**TASK**
Search the listing below for the line containing "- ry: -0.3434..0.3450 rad". From there through the line containing "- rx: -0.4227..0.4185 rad", transcribe every line exactly, both ends included.

::::::::

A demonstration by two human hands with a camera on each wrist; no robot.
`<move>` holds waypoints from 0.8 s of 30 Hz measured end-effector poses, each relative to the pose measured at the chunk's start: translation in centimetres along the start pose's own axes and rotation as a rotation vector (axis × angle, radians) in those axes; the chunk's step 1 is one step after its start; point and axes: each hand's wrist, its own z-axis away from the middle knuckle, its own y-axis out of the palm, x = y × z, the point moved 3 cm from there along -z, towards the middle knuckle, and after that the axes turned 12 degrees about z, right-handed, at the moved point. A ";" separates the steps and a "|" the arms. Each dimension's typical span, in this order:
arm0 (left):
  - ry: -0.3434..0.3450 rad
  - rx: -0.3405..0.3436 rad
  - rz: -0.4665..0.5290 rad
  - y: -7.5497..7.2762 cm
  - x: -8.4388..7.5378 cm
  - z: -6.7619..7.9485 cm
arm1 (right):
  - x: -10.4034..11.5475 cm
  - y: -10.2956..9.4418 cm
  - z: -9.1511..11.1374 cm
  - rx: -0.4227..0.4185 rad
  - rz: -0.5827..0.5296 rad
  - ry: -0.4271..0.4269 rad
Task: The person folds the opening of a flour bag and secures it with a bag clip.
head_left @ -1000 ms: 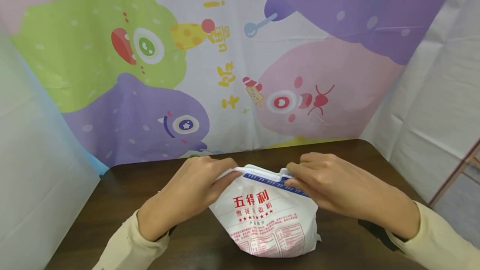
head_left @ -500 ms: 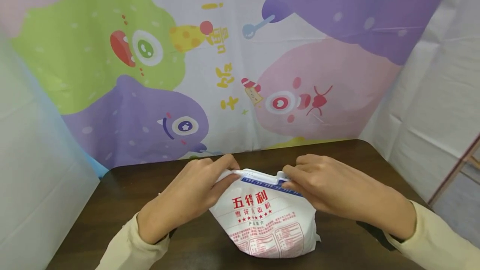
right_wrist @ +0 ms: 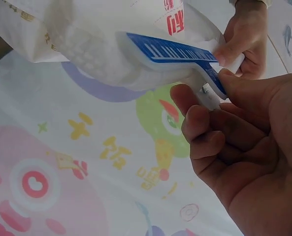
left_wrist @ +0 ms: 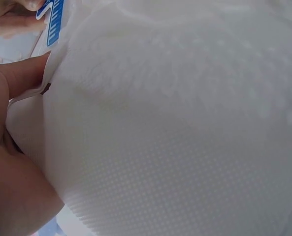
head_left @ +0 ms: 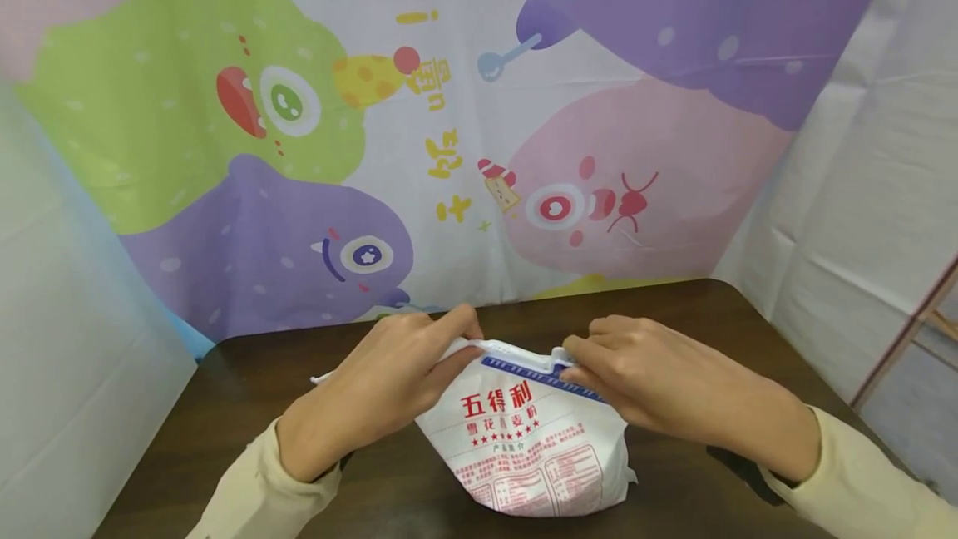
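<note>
A white flour bag [head_left: 524, 456] with red Chinese print stands on the dark table, its top folded over. Along that top runs a blue-and-white bag clip [head_left: 520, 370]. My left hand [head_left: 385, 389] pinches the bag's top edge between thumb and fingers, beside the clip's left part. At the other side, thumb and forefinger of my right hand [head_left: 644, 377] pinch the tab of the clip, as the right wrist view shows; the remaining fingers are curled loosely. White bag material [left_wrist: 175, 128] fills most of the left wrist view and hides part of the left fingers.
The dark wooden table [head_left: 247, 406] has rounded far corners. Behind it hangs a cartoon-printed curtain [head_left: 464, 148]. White cloth walls [head_left: 846, 190] close in both sides, and a wooden frame piece [head_left: 916, 331] leans at the right.
Both hands keep their pinch while the bag and clip shift slightly. A thin white end now shows to the left of my left hand. The head view has tilted a little.
</note>
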 end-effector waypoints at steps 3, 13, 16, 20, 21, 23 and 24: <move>-0.002 0.002 0.005 0.1 0.1 0.0 | -0.2 0.2 0.2 0.010 -0.021 0.020; -0.004 -0.013 0.012 0.3 0.4 0.0 | -1.1 1.2 0.7 0.005 -0.200 0.111; -0.007 -0.009 0.018 0.3 0.5 0.0 | -1.1 1.2 0.8 -0.011 -0.193 0.110; -0.013 -0.003 0.033 0.2 0.6 0.0 | -0.8 1.4 0.9 -0.050 -0.186 0.121; -0.016 0.000 0.039 0.2 0.6 0.0 | -0.7 1.5 0.9 -0.066 -0.187 0.126; -0.021 0.007 0.053 0.2 0.7 0.0 | -0.5 1.8 0.9 -0.096 -0.201 0.139; -0.025 0.010 0.059 0.2 0.7 0.0 | -0.5 2.0 1.0 -0.109 -0.209 0.146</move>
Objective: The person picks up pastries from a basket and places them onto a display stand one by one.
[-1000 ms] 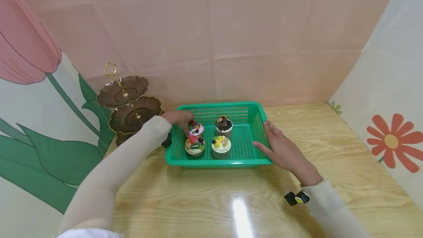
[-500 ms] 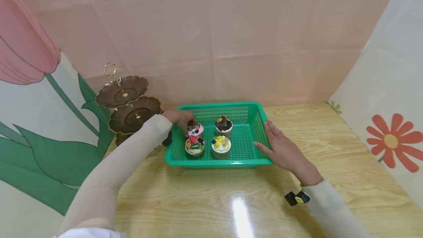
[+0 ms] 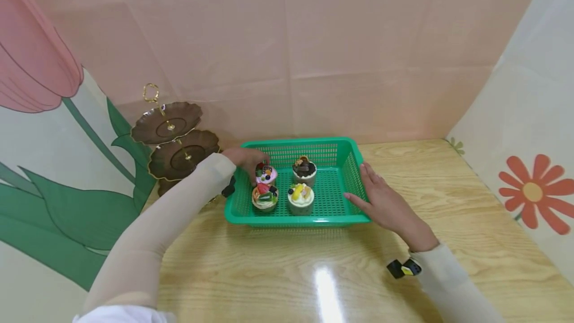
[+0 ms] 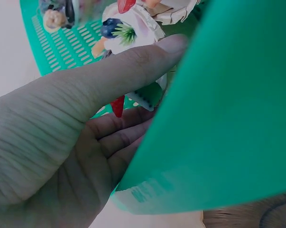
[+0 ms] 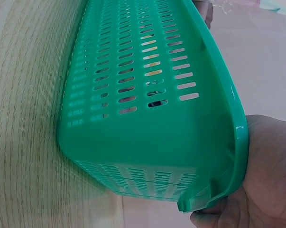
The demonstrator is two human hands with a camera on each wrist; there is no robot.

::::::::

**YOUR SOLUTION**
  - ry: -0.3434..0.3450 rad
  - rx: -0.3405..0.3436 rad
  - rz: -0.4665..0.5290 rad
  - y: -7.5497..7.2762 cm
  - x: -8.4388..7.5378 cm
  - z: -6.7619..7.9485 cm
arm1 (right):
  - x: -10.4034..11.5475 cm
  - y: -10.2956..9.4418 cm
  - z: -9.1511..11.1374 cm
  - rx: -0.4227..0.4185 rad

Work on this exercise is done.